- Movie Poster
- Directed by: Bharath Parepalli
- Written by: Bharath Parepalli
- Produced by: Dasari Narayana Rao
- Starring: Mumaith Khan Sayaji Shinde
- Cinematography: T. Surendra Reddy
- Music by: M. M. Srilekha
- Production company: Sri Balaji Movies
- Release date: 23 November 2007;
- Running time: 2 hours 30 mins
- Country: India
- Language: Telugu

= Maisamma IPS =

Maisamma IPS is a 2007 Indian Telugu-language film starring Mumaith Khan and Sayaji Shinde in lead roles. This film is about a strict police-woman, who is a people's defender, since the law is unable to do justice to them. The film's story is written by director Dasari Narayana Rao and is directed by Bharath Parepalli. All the stunts in the film were performed by Khan herself.

==Plot==
A girl child is born to a helpless mother when the jatara (a public religious festival) of goddess Maisamma is going on in Telangana village.

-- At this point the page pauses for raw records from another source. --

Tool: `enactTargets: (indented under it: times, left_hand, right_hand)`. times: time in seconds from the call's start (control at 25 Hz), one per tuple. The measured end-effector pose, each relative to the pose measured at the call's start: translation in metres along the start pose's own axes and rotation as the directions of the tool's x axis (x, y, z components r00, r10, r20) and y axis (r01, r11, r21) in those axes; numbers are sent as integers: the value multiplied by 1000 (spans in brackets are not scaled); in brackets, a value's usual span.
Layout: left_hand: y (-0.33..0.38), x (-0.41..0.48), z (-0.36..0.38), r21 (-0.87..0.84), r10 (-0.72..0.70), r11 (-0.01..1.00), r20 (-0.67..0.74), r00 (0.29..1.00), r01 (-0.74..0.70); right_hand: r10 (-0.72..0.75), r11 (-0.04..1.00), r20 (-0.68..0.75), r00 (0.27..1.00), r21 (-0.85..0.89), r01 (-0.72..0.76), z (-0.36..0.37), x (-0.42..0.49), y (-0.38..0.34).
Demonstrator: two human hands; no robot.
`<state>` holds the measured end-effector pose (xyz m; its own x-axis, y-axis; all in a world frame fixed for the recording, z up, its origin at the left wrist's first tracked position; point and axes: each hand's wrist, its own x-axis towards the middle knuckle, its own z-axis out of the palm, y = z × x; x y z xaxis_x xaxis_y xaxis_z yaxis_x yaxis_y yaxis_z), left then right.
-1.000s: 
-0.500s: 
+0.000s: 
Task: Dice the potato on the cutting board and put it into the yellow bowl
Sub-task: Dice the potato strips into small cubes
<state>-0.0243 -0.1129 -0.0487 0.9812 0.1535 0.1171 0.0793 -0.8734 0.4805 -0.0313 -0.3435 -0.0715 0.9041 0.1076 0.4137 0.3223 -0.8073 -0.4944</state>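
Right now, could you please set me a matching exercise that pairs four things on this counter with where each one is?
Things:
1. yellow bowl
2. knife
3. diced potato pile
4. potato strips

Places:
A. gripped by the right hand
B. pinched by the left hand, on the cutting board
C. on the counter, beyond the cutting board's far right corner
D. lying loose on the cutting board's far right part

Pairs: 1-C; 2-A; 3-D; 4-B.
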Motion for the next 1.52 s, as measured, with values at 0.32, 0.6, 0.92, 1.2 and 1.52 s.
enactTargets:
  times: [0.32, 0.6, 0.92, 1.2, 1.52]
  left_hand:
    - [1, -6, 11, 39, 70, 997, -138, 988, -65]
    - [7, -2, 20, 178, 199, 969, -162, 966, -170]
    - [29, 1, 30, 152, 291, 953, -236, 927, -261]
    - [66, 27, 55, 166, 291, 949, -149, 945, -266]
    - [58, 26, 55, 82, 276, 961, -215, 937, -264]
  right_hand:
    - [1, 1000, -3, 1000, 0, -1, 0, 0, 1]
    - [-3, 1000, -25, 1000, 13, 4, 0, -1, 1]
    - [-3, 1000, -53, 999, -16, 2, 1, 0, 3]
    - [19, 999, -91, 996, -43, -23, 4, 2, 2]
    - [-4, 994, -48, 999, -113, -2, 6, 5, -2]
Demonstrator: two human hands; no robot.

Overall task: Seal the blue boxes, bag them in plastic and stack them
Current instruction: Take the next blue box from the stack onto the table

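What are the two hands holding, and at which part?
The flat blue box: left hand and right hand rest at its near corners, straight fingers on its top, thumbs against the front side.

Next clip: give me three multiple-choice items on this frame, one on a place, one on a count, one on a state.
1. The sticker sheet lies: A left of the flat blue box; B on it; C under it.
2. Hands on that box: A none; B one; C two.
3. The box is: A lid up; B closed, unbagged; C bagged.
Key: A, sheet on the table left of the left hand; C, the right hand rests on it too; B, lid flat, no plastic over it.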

The child is named as Maisamma. Her parents are killed in a natural calamity. The child is taken care of by her sister Durga. A small-time rowdy Sadhu (Sayaji Shinde) marries Durga and forces her to do prostitution for his political ambitions. At one stage, the rowdy tries to rape minor girl Maisamma. While both sister run for their life, Sadhu prompts his dogs to kill his wife Durga, while Maisamma escapes. She later becomes a police officer Maissamma IPS (Mumaith Khan). She lives for one goal to kill those who are responsible for her sister's miserable life followed by her death. Then she kills everyone who was responsible for her sister's death. She uses many getups to do it, including using a cowherd getup to kill the minister. She also masters kungfu and karate.

==Cast==
- Mumaith Khan as Maisamma IPS
- Sayaji Shinde as Minister Sadhu
- Ranjitha as Durga
- Pradeep Rawat as Khan Bhaiyya
- Raghu Babu as Sadhu's brother-in-law
- Jeeva as Corrupted Policeman
- M. S. Narayana as Minister
- L. B. Sriram as Constable Basha
- Shankar Melkote as Judge
- Satyaprakash

==Music==
- "Chup Saala" - M. M. Srilekha, Viswa
- "Bajjomante" - Ganga
- "Maisamma" - S. P. Balasubrahmanyam
- "Gandara Gandabie" - Deepu, Kalpana Patowary
- "Mathrudevobhava" - M. M. Srilekha
- "Naa Peru Mumaith Khan" - Suchitra

==Reception==
Rediff wrote that "Stay away from the film unless you want to spoil your day". Sify gave the film a verdict of "Avoidable".